• **Assignment**
Below are some entries. Return exactly the lines from the one with "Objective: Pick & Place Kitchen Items" through the final line, leaving out any pictures.

Stored data
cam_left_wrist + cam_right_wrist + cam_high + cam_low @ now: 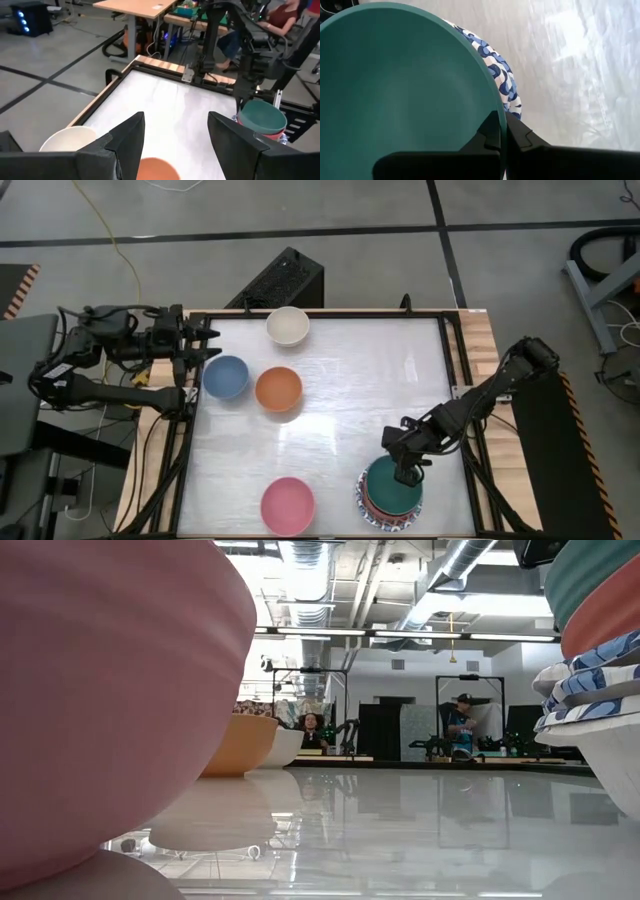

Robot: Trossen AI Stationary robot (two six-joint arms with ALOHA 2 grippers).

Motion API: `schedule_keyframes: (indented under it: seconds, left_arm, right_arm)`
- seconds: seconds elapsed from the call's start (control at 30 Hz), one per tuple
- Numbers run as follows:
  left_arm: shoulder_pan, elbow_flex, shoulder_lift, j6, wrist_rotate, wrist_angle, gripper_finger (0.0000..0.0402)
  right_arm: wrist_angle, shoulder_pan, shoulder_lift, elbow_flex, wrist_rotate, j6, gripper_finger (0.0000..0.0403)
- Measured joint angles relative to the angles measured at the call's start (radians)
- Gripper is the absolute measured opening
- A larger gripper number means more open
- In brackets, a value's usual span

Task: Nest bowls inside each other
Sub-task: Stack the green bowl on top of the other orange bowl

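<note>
Teal bowl point(395, 90) sat atop the stack point(390, 502) at the worktop's point(340, 410) near-right corner, your right gripper point(502, 137) pinching its rim; you needed it centred before releasing. Left gripper point(207, 345) waited spread.

The desk point(340, 400) has a wide bare stretch through its middle, running from the orange bowl point(278, 389) across to the stack of bowls point(392, 492) at the near right corner. Three bowls crowd the far left: a cream bowl point(288, 326) at the far edge, a blue bowl point(226, 377) just beside the orange one. A pink bowl point(288, 505) sits alone at the near edge, well apart from the stack. The right claw point(410, 473) pinches the teal top bowl's rim point(492, 100), blocking the stack from above. The left claw point(205, 345) hangs wide apart over the far left corner, near the blue bowl.
</note>
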Motion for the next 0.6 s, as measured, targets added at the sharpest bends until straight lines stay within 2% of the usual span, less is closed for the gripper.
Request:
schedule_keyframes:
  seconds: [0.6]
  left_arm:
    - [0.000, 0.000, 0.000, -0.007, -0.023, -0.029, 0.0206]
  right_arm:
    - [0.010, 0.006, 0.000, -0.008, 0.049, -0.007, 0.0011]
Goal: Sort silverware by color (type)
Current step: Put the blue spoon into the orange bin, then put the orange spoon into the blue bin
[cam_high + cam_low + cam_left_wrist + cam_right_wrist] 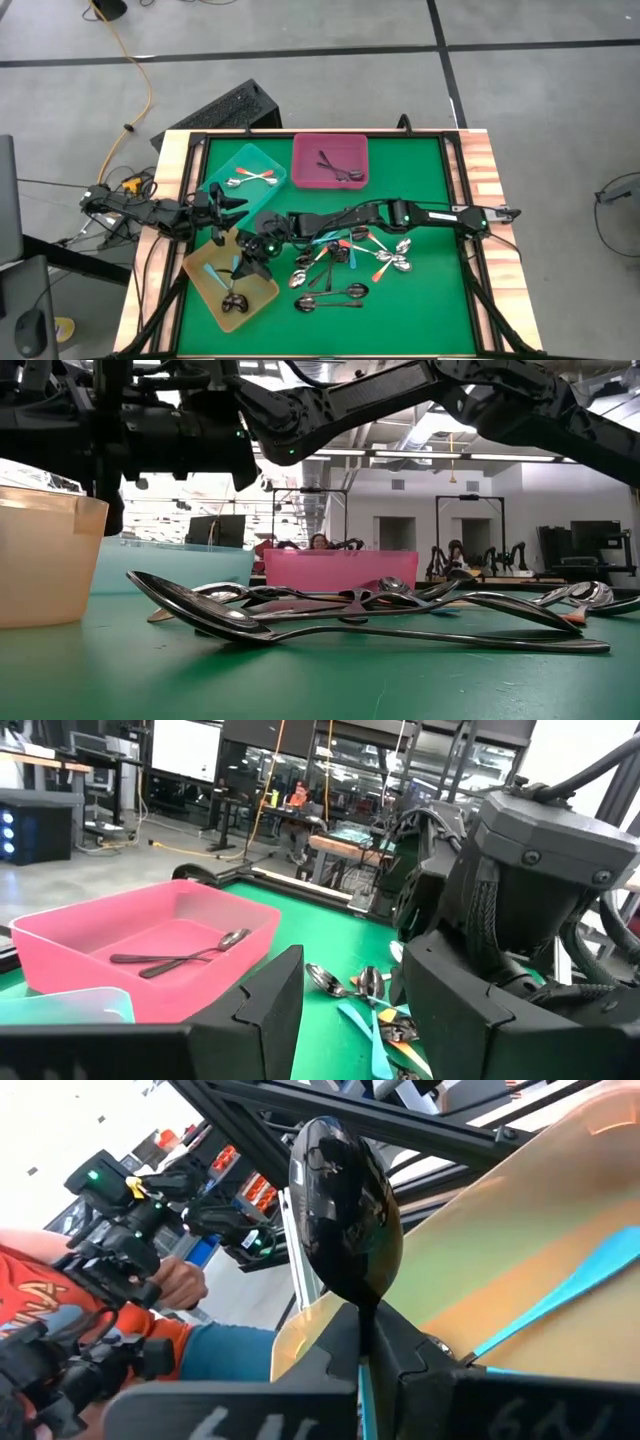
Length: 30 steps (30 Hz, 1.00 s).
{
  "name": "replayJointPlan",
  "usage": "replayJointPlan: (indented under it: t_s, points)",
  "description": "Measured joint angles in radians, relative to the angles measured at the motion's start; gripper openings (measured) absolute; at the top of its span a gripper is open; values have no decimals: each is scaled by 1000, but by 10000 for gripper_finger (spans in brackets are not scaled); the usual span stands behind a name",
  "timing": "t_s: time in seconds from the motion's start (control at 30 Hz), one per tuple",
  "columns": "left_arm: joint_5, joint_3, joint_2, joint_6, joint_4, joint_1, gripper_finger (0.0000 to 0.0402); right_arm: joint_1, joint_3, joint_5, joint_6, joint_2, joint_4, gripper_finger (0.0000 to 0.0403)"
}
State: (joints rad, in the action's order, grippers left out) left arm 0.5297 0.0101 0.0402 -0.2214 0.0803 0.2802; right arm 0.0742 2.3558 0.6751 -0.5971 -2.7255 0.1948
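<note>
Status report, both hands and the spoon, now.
Right hand shut on spoon over yellow tray. Left hand shut, empty, alongside. Nothing blocking.

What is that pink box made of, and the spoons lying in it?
The pink rectangular tray looks like plastic: smooth, evenly coloured, slightly see-through walls with a soft sheen. The two dark spoons inside it look like metal, probably polished steel, since their bowls catch bright glints like a mirror. From pictures alone that is a likely guess, not a certainty.
</note>
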Motion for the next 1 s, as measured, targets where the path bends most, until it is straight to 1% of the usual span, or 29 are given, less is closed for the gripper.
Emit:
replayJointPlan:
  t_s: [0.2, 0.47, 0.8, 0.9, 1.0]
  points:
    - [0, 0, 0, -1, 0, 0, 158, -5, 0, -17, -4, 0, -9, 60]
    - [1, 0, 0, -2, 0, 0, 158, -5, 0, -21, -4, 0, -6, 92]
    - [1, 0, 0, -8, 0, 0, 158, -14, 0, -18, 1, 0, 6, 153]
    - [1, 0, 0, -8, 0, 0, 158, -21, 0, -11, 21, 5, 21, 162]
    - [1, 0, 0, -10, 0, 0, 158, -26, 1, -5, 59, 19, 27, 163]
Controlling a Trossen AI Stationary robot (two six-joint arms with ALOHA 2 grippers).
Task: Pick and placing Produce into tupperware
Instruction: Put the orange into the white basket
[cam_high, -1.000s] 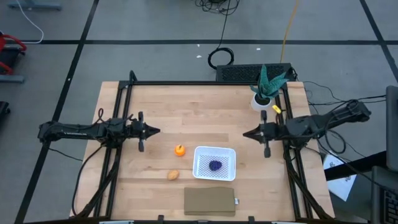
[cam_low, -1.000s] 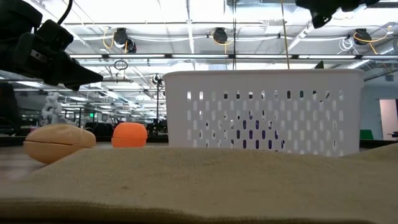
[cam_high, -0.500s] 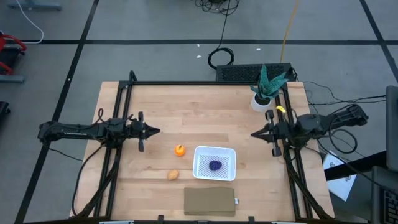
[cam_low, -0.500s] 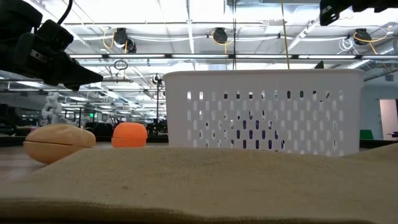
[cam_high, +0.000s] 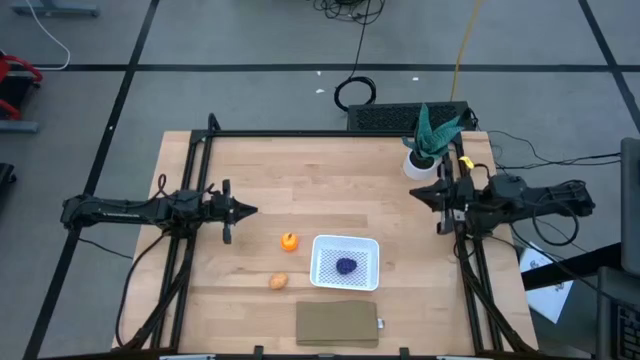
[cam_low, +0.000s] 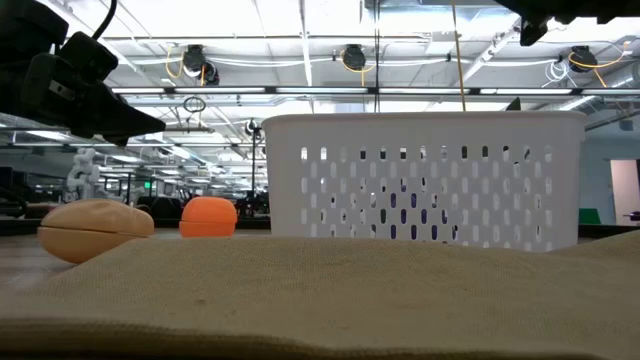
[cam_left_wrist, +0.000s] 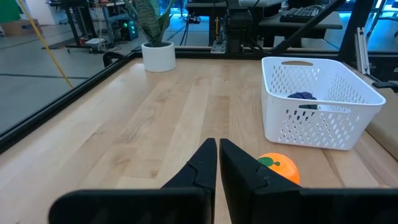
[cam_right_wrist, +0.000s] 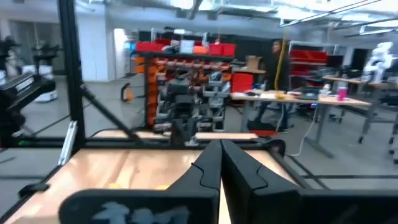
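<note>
The white tupperware (cam_high: 346, 262) stands on the table's near middle, with the dark purple piece (cam_high: 346, 266) lying on its mesh bottom. The round orange piece (cam_high: 289, 241) rests on the wood to the tupperware's left. The tan oval piece (cam_high: 279, 281) lies nearer the near edge. My left gripper (cam_high: 252, 210) is shut, level above the table, left of the orange piece (cam_left_wrist: 278, 168). My right gripper (cam_high: 415, 193) is shut too, hovering near the table's right edge beside the potted plant. From table height, the tupperware (cam_low: 420, 180) shows with the tan piece (cam_low: 95, 228) and orange piece (cam_low: 208, 215) to its left.
A flat brown rectangle (cam_high: 338, 323) lies at the near edge, in front of the tupperware. A green potted plant (cam_high: 428, 140) stands at the far right corner. Black frame rails run along the table's left, right and far sides. Bare wood spans the far middle.
My right gripper has drawn back toward the table's right edge and somewhat toward the far edge, rising away from the tupperware. Its fingers stay together. The left arm and all the produce have kept still.
</note>
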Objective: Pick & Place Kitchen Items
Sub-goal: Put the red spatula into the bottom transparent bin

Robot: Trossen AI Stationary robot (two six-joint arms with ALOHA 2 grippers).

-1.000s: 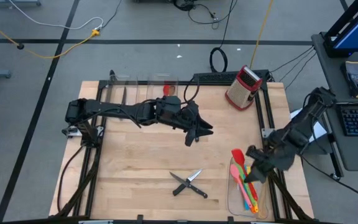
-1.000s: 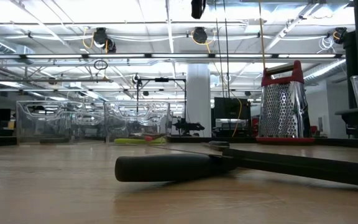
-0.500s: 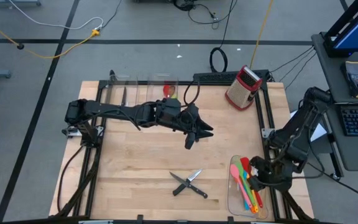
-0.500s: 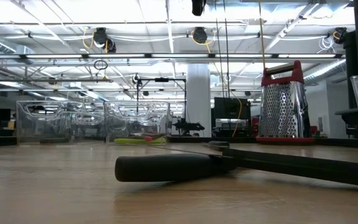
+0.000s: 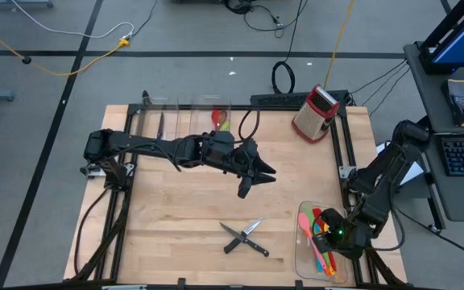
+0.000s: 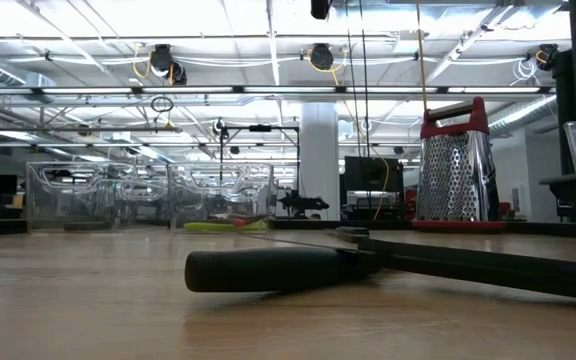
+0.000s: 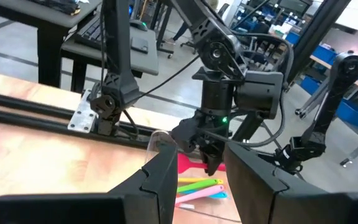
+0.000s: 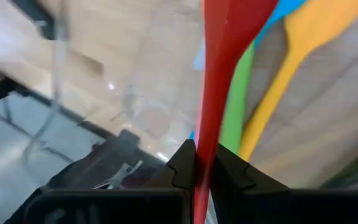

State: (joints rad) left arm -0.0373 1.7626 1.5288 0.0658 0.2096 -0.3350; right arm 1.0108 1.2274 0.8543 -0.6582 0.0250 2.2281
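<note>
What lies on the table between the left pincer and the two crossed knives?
Nothing: in the high view, only bare wood separates the left pincer from the knives.

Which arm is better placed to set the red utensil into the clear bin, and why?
The right. Its gripper is shut on the red utensil, directly over the clear bin holding other coloured utensils. The left gripper hangs mid-table, holding nothing.

High: straight down over desk (image 5: 176,209) | Low: desk-level, facing room | Wrists: close, forward; both see bin (image 7: 157,146)
</note>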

• **Response area**
Objective: Pick & Place Kitchen Items
Sub-goal: Put the red spatula into the bottom transparent bin

Robot: Trossen AI Stationary robot (two six-joint arms with ALOHA 2 grippers).

-1.000s: 
-1.000s: 
-0.500s: 
-0.500s: 
+0.000s: 
+0.000s: 
+0.000s: 
+0.000s: 

State: (joints rad) left arm -0.0373 1.7626 1.5288 0.0658 0.2096 -0.3350; right arm 1.0108 1.2274 0.8543 -0.6582 0.0250 2.2281
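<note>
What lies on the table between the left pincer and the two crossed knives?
Nothing: in the high view, only bare wood separates the left pincer from the knives.

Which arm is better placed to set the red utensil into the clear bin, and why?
The right. Its gripper is shut on the red utensil, directly over the clear bin holding other coloured utensils. The left gripper hangs mid-table, holding nothing.

High: straight down over desk (image 5: 176,209) | Low: desk-level, facing room | Wrists: close, forward; both see bin (image 7: 157,146)
</note>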

This is the complete output for the exercise.